Summertime Thoughts of Student Jobs
It’s summertime and many high school and college students are keeping busy with summer jobs. Some may be mundane and have nothing to do with ultimate career goals, while others may be fun and others are calculated steps toward entry-level jobs post-graduation.
This got me to thinking about the wide variety of jobs I held as a student. They were definitely varied. Some were fun, some were boring; but, each one shaped me and helped to make me the person I am today. So, I’m taking a quick trip down memory lane. It may not be a straight trip (was that my freshman year or my sophmore year?), but I think I’ve remembered them all.
High School
- Flower Shop Assistant – my mother had worked as a florist before going to college and becoming a teacher. She’d taught me all the basics, and came in to personally vouch for me after driving me to the shop to ask for a job. I only worked on holidays like Valentine’s and Mother’s Day, when they needed extra help. It was my very first paying job outside of the house and gave me the inside glimpse to running a small business.

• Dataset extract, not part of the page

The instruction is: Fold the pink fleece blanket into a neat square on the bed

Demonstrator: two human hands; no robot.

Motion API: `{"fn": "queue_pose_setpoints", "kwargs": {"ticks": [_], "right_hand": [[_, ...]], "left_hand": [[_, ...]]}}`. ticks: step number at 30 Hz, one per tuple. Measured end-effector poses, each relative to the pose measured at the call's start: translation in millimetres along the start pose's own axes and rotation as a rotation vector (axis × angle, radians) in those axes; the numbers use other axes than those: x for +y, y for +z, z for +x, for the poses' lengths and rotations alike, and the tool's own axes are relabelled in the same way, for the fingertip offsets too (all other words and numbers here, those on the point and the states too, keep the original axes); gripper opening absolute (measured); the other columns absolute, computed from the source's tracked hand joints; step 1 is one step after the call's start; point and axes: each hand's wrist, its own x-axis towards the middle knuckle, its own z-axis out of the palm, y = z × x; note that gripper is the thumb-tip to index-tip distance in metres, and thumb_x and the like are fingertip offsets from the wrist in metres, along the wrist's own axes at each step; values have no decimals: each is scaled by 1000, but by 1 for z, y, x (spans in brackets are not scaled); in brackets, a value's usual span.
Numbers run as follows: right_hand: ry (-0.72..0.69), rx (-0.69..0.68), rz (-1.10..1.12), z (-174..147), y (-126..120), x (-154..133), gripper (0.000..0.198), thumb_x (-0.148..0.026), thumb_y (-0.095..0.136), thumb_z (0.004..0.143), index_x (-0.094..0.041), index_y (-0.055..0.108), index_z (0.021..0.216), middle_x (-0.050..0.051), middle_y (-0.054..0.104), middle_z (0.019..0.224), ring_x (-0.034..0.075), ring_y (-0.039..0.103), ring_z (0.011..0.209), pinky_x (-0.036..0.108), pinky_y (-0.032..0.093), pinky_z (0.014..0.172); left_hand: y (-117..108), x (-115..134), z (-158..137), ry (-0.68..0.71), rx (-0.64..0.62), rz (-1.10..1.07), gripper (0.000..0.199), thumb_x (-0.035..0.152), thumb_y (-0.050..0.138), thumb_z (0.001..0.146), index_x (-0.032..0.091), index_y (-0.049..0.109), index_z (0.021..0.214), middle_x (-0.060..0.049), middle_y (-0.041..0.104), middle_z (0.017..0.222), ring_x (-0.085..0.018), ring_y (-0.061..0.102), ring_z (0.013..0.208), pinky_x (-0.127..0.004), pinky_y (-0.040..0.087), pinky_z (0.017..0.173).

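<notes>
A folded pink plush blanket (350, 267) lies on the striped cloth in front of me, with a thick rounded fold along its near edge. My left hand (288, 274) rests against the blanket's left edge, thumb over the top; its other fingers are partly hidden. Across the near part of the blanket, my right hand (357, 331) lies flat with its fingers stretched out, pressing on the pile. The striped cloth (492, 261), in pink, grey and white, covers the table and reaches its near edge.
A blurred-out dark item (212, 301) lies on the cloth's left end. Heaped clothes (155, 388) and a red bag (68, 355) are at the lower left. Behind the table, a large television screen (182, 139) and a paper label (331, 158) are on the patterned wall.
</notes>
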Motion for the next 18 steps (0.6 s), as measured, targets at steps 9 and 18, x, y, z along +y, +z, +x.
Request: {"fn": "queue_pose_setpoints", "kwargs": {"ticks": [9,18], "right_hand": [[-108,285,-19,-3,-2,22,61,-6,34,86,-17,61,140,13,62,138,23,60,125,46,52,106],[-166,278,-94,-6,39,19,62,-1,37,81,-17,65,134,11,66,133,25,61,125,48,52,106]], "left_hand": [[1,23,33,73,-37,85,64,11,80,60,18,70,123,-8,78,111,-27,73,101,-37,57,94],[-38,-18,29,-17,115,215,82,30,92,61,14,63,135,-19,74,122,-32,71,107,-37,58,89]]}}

- High School Sports Reporter – my first paying writing job was covering my high school basketball, baseball and softball games for the parish (county, if you live anywhere but Louisiana) newspaper. It didn’t pay much, but I got my first byline and it certainly impacted my decision to get a college degree in news/editorial journalism.
- Assistant Dance Teacher – this job allowed me to defray the costs my love of dance cost my parents. By helping to teach the youngest children, I got a discount rate on my own ballet, tap and jazz lessons. It required patience and I learned how to explain things in understandable terms.
College
- Reporter at LSU Cable Magazine – this was a short job, but great experience. With just a handful of students, we launched a new newspaper/magazine that would carry the campus cable schedule, but also local entertainment news. We did it all: advertising sales, reporting, photography, graphic design, and old-style paste-up (something already on the way out in the newspaper business).
- Student Worker Weekend News at Channel 8 – while many aspiring anchor women were struggling to find internships at television stations, this newspaper student got a summer job working weekend news handed to her because the general manager lived next door to her grandmother. My apologies. I enjoyed going out with camera men to grab sound bites, but never made it on camera – which really suited me just fine. I learned how choices were made about what stories to cover, I learned how to create B-roll and even got to write a few pieces that the anchor edited and read. They couldn’t convince me to change degrees, however. I didn’t want to compete with all the beauty queens vying for the jobs.
- Flower Shop assistant – that same summer, I worked weekdays after summer school classes at the silk flower shop of my mother’s best friend. This was the real cush job. Hardly any traffic. Lots of time to study for classes. But, I was entrusted with closing the register each night and took that responsibility seriously.
- Student worker in aquatic research – this one was so boring I can’t even remember the actual name of the department, but it was an easy campus job working for a professor doing research on soft-shell crawfish. My main duty was editing research papers, so all that AP Stylebook training got a good workout.
- Tour Guide at the U.S.S. Kidd – not only a living history lesson, but also great public speaking experience, this job took me from the boiler room to the crow’s nest. It also got me backstage at a Poison concert, but that’s a whole post in itself.
- Tour Guide at Poverty Point archaeological site – a lesson in pre-history came with this job and an appreciation for what was right there in my backyard growing up. It’s a relatively unknown archaeological site that deserves more attention than it gets. I continued my public speaking skills, and also drove a tractor for the first time (that’s what my older brothers were for when I was growing up on the farm).
- Sergeant at Arms in State House of Representatives – back in Baton Rouge, I called on my local state representative to help me find a job while at LSU. As a Sergeant at Arms, it was my job to relay messages from the lobbyists in the “bull pen” behind the House floor to the representatives they sought. I had to stand behind the infamous David Duke, and constantly hoped no one decided to take him out and hurt me in the process. An inside look at politics and power was gained.
- Student Worker at State Treasury – when session was drawing to a close, I got to know my state senator and he was able to place me in the Fiscal Department of the Treasury. The work itself – transcribing written records into the new-fangled Lotus Notes system – but, Mary Landrieu was the state treasurer at the time, and I had to opportunity to see a woman in a position of power and leadership.
- Student Worker at State Bond Commission – I must have done something right in that job because I was able to move from the 3rd floor up to the 23rd floor to assist at the State Bond Commission (also a part of the Treasurery).
So, if you stayed with me this long, you can see that I’ve done a little bit of everything. I think my favorite out of them all is … well, I can’t pick a favorite. Do you have a favorite student job?